**Work request:**
Make a tally of the lines in the records that include the string "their", and give only that number.

▬▬▬

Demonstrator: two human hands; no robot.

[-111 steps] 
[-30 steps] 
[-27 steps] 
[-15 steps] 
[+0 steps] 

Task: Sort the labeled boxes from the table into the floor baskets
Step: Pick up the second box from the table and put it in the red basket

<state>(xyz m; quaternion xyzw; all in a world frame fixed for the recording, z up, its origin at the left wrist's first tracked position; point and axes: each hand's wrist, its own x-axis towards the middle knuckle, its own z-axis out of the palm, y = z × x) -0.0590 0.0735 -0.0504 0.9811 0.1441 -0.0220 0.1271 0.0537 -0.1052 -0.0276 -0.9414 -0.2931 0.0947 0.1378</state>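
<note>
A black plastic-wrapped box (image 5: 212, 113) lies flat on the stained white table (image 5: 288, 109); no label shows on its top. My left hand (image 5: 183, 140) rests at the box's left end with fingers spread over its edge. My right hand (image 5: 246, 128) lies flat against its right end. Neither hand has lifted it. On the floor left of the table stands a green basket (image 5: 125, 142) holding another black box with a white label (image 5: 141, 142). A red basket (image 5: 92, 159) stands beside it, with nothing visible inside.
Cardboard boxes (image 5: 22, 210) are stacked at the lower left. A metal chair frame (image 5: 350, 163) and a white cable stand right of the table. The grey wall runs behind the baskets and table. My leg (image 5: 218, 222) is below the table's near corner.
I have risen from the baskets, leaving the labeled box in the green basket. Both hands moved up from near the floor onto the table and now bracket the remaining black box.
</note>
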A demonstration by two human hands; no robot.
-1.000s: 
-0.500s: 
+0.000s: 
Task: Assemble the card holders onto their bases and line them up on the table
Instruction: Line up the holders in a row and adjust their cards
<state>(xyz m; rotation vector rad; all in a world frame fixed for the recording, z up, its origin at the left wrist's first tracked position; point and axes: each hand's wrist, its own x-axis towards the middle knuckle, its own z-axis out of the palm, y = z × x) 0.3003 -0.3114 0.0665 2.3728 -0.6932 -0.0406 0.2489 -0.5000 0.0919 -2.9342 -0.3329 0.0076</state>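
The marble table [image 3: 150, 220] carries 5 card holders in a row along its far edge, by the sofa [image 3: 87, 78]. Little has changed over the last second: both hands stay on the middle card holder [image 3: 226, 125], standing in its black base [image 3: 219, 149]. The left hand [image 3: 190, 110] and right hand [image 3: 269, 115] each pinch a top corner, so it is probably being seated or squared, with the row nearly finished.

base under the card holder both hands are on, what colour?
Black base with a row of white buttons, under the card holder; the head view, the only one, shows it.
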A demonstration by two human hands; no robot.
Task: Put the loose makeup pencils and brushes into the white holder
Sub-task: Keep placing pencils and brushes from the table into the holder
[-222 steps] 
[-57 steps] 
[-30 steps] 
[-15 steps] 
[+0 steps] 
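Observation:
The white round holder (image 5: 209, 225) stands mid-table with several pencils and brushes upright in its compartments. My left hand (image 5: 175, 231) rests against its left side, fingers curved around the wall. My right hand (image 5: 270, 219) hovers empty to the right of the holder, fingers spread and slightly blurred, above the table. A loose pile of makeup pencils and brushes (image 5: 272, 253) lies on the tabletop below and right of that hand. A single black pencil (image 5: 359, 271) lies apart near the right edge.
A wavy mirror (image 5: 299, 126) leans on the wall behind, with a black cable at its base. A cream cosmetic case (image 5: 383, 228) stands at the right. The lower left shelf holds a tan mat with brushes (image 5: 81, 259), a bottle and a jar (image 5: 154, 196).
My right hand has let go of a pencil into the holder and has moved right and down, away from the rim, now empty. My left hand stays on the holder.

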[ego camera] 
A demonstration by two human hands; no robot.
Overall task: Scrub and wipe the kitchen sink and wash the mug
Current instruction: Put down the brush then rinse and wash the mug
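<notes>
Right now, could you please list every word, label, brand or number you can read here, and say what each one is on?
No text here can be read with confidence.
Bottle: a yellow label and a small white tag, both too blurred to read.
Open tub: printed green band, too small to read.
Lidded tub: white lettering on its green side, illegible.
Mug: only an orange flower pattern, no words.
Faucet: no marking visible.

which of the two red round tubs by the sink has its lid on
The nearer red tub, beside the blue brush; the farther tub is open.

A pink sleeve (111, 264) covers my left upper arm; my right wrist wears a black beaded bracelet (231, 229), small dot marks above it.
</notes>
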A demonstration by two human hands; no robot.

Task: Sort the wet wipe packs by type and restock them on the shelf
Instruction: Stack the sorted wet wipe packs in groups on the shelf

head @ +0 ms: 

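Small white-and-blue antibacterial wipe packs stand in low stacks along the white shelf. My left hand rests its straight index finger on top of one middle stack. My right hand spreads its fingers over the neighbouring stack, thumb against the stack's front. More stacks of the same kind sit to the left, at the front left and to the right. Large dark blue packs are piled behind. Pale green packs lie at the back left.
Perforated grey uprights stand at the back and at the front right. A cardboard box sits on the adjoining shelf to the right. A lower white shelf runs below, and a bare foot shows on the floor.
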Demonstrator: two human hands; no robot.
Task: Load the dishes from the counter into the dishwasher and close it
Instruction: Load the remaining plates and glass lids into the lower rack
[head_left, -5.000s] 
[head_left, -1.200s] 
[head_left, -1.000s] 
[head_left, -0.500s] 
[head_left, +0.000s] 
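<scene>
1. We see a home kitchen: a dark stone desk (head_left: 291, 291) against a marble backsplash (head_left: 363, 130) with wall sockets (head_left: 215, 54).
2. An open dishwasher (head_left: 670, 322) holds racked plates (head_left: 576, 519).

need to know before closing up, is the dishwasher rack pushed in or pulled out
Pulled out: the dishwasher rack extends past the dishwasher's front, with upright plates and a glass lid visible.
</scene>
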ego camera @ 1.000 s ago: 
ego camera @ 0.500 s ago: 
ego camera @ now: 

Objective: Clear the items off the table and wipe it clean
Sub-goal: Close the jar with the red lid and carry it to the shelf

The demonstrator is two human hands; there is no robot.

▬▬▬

**Written solution:**
2